Keys to an Effective Yearbook Interview

Keys to an Effective Yearbook Interview

Aug 14th 2017

Yearbooks are not just pages filled with photos, artwork and statistics.  Yearbooks tell a story about your classmates.  And what is it that makes a story great?  Information.  Data.  

Your job as a yearbook writer is two-fold.  First, you have to find the data.  The data won’t come to you.  Second, you need to organize the data in a compelling, interesting and captivating manner.   Gathering and preparing your information is less mechanical and more artistic, as we will explain. 
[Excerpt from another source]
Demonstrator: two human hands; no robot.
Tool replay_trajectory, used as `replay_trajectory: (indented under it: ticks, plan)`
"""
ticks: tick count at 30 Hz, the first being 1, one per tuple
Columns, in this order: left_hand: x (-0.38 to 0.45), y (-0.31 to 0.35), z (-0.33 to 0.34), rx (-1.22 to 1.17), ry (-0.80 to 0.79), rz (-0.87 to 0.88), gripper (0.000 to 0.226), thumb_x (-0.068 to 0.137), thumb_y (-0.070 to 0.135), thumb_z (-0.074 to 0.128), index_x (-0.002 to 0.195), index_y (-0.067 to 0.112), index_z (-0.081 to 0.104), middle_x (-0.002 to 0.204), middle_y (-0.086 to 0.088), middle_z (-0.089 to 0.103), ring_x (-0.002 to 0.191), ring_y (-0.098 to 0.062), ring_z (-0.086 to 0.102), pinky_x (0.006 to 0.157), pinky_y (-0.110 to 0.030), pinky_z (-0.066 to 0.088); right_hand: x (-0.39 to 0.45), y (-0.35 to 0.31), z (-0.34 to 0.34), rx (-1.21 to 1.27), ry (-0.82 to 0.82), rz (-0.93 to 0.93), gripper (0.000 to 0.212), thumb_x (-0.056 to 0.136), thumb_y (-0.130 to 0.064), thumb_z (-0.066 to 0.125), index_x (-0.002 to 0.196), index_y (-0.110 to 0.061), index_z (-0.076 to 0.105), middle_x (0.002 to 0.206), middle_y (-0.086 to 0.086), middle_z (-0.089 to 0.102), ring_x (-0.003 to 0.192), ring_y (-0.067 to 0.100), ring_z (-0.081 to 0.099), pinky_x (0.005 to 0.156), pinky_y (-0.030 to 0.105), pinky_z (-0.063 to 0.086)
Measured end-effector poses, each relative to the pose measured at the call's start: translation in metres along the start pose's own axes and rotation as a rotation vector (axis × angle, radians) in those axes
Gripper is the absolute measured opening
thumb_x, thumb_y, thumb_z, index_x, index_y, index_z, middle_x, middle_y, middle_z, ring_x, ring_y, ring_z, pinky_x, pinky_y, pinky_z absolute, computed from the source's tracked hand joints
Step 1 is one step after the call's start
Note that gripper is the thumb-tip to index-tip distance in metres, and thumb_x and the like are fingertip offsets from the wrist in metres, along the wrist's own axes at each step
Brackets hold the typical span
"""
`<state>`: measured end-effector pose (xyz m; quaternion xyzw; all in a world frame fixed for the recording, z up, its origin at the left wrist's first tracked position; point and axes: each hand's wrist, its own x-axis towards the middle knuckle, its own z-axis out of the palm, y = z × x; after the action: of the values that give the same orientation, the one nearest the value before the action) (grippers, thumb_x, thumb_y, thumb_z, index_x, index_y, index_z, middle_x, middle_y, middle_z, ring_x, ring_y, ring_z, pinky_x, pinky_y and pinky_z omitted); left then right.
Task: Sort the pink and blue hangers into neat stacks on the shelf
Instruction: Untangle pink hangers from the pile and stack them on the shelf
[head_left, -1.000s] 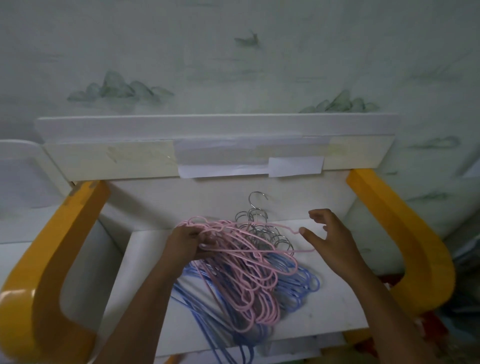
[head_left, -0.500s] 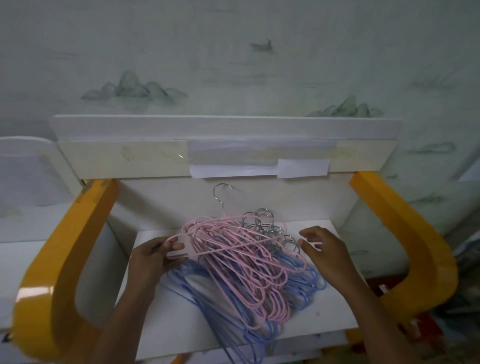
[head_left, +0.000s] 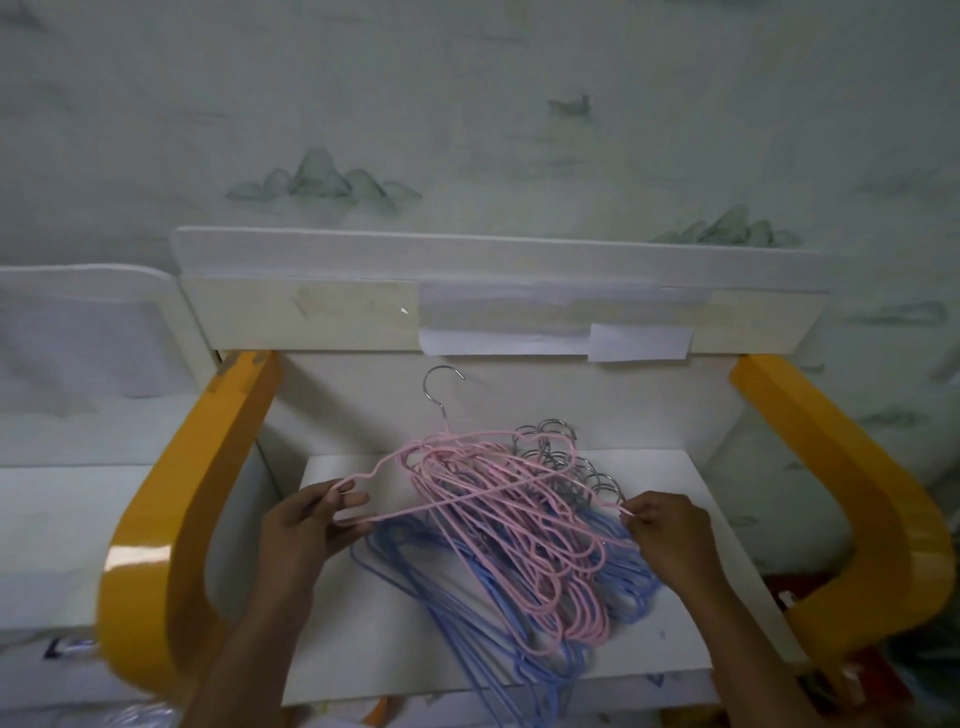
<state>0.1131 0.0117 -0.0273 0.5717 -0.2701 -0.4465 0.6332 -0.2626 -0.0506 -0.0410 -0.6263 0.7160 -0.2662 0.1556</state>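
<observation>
A tangled heap of pink hangers (head_left: 524, 525) lies on top of blue hangers (head_left: 467, 618) on the white shelf (head_left: 363, 649). Their metal hooks (head_left: 566, 467) bunch at the back. One pink hanger (head_left: 415, 457) is raised above the heap, its hook (head_left: 439, 389) pointing up at the back wall. My left hand (head_left: 306, 530) pinches that hanger's left end. My right hand (head_left: 670, 535) pinches its right end at the heap's right edge. Some blue hangers stick out over the shelf's front edge.
Curved yellow side supports stand at the left (head_left: 171, 525) and right (head_left: 852, 514) of the shelf. A white upper board (head_left: 467, 301) with taped paper overhangs the back. Bare shelf surface shows on both sides of the heap.
Both hands have closed on the ends of one pink hanger and drawn it up and left off the heap. The camera has tilted slightly.
</observation>
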Motion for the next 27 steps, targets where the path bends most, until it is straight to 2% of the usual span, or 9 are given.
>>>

One way to collect important data that will go on the pages of your yearbook, is to interview people.  Interviews can take place in person, over the phone, using facetime, or even through direct messaging on your smartphone.  Every writer will develop his or her own method of interviewing.  There is no one-size-fits-all.  This is an artistic, creative event and it will surely take on the personality of the writer to some degree. 
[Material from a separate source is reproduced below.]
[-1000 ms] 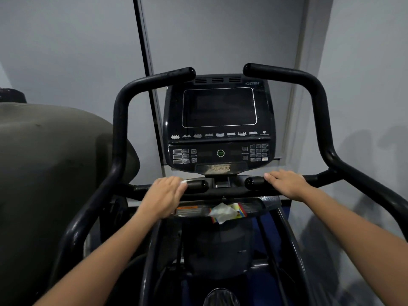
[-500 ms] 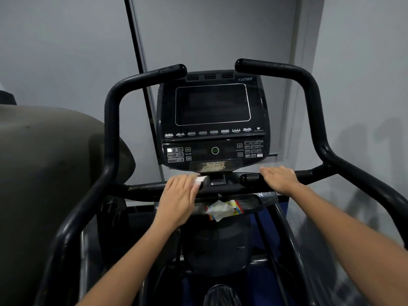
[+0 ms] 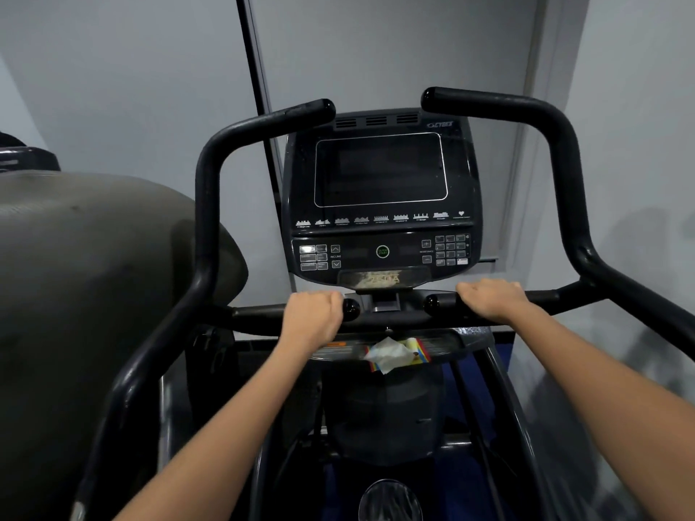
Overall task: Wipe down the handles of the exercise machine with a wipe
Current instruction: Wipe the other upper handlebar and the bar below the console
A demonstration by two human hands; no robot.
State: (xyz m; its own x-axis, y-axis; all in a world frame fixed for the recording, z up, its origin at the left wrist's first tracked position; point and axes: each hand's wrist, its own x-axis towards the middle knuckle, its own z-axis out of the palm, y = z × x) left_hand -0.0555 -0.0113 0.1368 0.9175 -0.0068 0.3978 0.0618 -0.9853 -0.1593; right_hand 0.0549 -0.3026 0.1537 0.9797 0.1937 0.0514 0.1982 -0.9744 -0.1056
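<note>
Left hand [image 3: 314, 317] had slid outward along the left inner handle [image 3: 263, 314] since half a second earlier, so the handle's rounded glossy end cap showed again; fingers were curled over the bar. Wipe not visible under that hand now, so couldn't confirm it was pinned there. Right hand [image 3: 490, 298] was unchanged, fingers wrapped over the right inner handle [image 3: 438, 303], just outboard of its domed cap.

Both inner handles were short horizontal black tubes, smooth with a slight sheen, ending either side of the console [image 3: 380, 197] stem. Console was a dark gloss plastic slab, rounded-rectangle screen outlined in white, rows of small square keys and one round green-ringed button below.

Outer handlebars, left handlebar [image 3: 205, 204] and right handlebar [image 3: 564, 152], were thick matte black tubes with a rubbery look, bent up and inward.

Crumpled white wrapper [image 3: 385, 353] with coloured edges lay on the shallow black tray [image 3: 443, 342] below the inner handles. Big grey-green moulded housing [image 3: 94, 276], dull and scuffed, sat to the left.
</note>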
When it comes to the actual interview process there are a few things you need to do in order to make sure you come out of it with some great content for your yearbook. 
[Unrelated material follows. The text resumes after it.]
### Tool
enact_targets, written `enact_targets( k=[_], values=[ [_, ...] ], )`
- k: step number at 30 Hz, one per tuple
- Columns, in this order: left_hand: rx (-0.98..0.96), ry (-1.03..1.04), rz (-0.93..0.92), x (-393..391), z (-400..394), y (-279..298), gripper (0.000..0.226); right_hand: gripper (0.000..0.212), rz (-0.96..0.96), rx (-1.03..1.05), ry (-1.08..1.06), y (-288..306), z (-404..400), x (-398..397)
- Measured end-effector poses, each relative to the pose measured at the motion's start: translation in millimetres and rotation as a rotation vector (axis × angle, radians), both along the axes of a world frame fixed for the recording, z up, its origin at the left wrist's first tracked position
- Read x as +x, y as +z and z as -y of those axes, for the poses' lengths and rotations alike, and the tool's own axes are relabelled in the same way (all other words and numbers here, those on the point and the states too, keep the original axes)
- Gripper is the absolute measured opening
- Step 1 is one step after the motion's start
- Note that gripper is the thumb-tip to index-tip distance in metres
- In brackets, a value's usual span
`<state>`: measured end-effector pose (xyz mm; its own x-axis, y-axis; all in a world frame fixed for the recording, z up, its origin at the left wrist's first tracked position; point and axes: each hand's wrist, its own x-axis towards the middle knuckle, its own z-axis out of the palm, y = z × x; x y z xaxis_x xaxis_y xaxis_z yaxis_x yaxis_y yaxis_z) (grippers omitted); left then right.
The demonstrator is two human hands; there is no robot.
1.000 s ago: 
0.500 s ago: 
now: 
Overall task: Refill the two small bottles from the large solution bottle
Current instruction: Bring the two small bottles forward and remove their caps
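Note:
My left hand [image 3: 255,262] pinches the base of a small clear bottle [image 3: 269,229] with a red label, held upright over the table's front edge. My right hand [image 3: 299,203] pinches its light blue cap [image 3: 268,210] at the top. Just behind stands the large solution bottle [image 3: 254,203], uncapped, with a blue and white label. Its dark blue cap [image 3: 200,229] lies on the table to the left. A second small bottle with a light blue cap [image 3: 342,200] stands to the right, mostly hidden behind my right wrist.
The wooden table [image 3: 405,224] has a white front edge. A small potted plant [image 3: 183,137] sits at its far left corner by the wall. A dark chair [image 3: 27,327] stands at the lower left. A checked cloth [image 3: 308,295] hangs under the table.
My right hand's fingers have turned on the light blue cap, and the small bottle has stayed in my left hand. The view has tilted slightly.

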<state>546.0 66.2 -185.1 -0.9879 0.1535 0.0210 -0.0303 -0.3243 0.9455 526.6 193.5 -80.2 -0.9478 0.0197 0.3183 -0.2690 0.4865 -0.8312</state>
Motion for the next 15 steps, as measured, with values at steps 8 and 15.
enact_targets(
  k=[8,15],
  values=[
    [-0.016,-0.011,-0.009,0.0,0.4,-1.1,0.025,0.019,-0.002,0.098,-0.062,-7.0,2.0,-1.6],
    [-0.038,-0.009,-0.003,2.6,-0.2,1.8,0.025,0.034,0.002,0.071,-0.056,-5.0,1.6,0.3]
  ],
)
Keys to Effective Interviews

  • Schedule it Ahead of Time

The best interviews will be scheduled in advance, allowing both you and the person you will be interviewing to come in the right frame of mind.  Scheduling a formal time will also send a message that you are serious about them and that you respect both their time and their thoughts. 

  • Prepare Ahead of Time

Too many yearbook staffers make the mistake of winging their interviews.  Neither they nor their subject is prepared.  It might be helpful to give your subject a cheat sheet prior to the interview so that they can get their own thoughts primed to some degree.  Come with a list of questions and work your way through it. 

  • Engage in the Conversation

If you want someone to share from their heart, act like it.  Make eye contact.  Listen intently.  Don’t be fiddling with your mobile device unless it is clear to them that you are taking copious notes.  Use body language that shows that you are interested; lean forward and don’t cross your arms.

 

  • Ask Great Questions

Your questions can lead to either compelling or boring responses.  Take time to draw-up some beauties.  Ask open-ended questions, not simply yes or no.  Use phrases like “Tell me about…”, or “Can you think of a time when…?”.   Many students will be nervous during this interview so your questions can make or break the outcome. 

  • Follow-Up Questions

Even more powerful than your initial question are your follow-up questions.  Listen for clues that might lead down interesting paths and use follow-up questions to get you there.  Often, the diamonds are buried and need to be unearthed.  A strategic line of questioning will lead to some interesting content.

  • Be True to Your Subject 

There is nothing worse than being bamboozled by a reporter.  Too often, a person leaves an interview feeling confident about the discussion, only to find that the writer twisted their ideas or took their words out of context.  Don’t be that person.  Conduct your interviews with respect and carry that same respect into your writing.